A RISC-V based Linear Algebra accelerator for SoCs

This is the main repository for the source code of the project "A RISC-V based Linear Algebra accelerator for SoC designs", which was done as part of the EE2003 course in IIT Madras.

Project member: Karthik Balaji, EP18B033.

The source code is organized into the following:

linalg-benchmarks: contains the API framework, the HPCC benchmarks, x86, RISC-V and CUDA
gem5: The gem5 repository snapshot with the additional code for the accelerator
riscv-tools: The complete RISC-V toolchain modified for the accelerator. Only a handful of the sub-repositories have been modified
sched-framework: Task scheduling framework for multicore accelerator architectures. This is work-in-progress at the moment.

Installing riscv-tools

I roughly followed the installation guide for the riscv-tools meta-repository, although I have edited a few submodules for the project.

First, put the following in the .bashrc file:

export RISCV=/path/to/install/riscv/toolchain
export PATH=$PATH:$RISCV/bin

Then, install the ubuntu packages from the riscv-tools guide:

sudo apt-get install autoconf automake autotools-dev curl libmpc-dev libmpfr-dev libgmp-dev gawk build-essential bison flex texinfo gperf libtool patchutils bc zlib1g-dev

Additionally, I ran into some issues and had to install the following packages:

sudo apt-get install expat python babeltrace gettext

Then, cd into the riscv-tools directory and run the following build scripts:

./build.sh

This will build the newlib cross-compiler, which is what we want. We don't want to build the glibc cross-compiler. Also, spike and pk are built along with the compiler, which will be needed for functional simulation.

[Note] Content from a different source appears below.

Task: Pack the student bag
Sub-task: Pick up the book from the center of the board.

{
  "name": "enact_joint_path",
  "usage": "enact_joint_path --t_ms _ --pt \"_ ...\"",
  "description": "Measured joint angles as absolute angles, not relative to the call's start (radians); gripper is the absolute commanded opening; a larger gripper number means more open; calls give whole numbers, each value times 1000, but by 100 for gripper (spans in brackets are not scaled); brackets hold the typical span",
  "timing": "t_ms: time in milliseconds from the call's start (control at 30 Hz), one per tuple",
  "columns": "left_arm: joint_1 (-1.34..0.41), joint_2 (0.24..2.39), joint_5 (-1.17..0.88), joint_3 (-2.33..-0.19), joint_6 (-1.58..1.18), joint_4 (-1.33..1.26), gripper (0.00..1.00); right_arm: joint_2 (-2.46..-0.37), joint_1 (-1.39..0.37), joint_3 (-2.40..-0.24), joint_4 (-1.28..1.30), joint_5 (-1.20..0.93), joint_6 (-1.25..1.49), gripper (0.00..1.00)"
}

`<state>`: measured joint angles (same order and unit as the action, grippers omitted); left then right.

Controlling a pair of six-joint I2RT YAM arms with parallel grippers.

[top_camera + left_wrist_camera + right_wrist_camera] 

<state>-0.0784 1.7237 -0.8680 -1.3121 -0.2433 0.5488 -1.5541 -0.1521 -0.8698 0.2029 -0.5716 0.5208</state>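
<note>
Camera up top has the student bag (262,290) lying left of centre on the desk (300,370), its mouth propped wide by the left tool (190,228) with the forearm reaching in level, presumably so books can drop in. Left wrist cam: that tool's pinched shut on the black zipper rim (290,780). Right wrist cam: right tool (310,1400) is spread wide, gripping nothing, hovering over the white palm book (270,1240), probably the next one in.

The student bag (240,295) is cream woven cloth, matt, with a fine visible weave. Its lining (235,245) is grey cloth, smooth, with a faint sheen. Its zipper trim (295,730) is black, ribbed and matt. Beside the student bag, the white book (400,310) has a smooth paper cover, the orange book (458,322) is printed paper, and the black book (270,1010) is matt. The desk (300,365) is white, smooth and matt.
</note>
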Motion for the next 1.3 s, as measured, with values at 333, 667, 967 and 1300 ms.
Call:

Testing the riscv toolchain

To make sure the RISC-V compiler with the accelerator extension is working correctly, we will first cross-compile the test scripts in the linalg-benchmarks repository, and then we will run them on the spike functional simulator

First, change directories into linalg-benchmarks/api. Then run the following command:

mkdir out
make test_api \
     test_data_movement_dp \
     test_data_execution_dp \
     test_data_movement_sp \
     test_data_execution_sp

This will build all the functional test scripts to make sure the API can be compiled successfully. The purpose of test_api is to be inspected by objdump manually to make sure everything looks correct. Next, we want to test the other four API test files using the spike simulator. Run the following 4 commands in shell, and make sure all tests are passing for each of them:

SCRATCH_SIZE=16 spike --extension=la_core pk out/test_data_movement_dp
SCRATCH_SIZE=16 spike --extension=la_core pk out/test_data_execution_dp
SCRATCH_SIZE=16 spike --extension=la_core pk out/test_data_movement_sp
SCRATCH_SIZE=16 spike --extension=la_core pk out/test_data_execution_sp

The SCRATCH_SIZE=16 is a bad hack to pass parameters to the extension within the spike simulator by using environment variables instead of command line arguments. It means the scratchpad to simulate should be 2^16 bytes, or 64 kB, but the scratchpad size can be any power of 2.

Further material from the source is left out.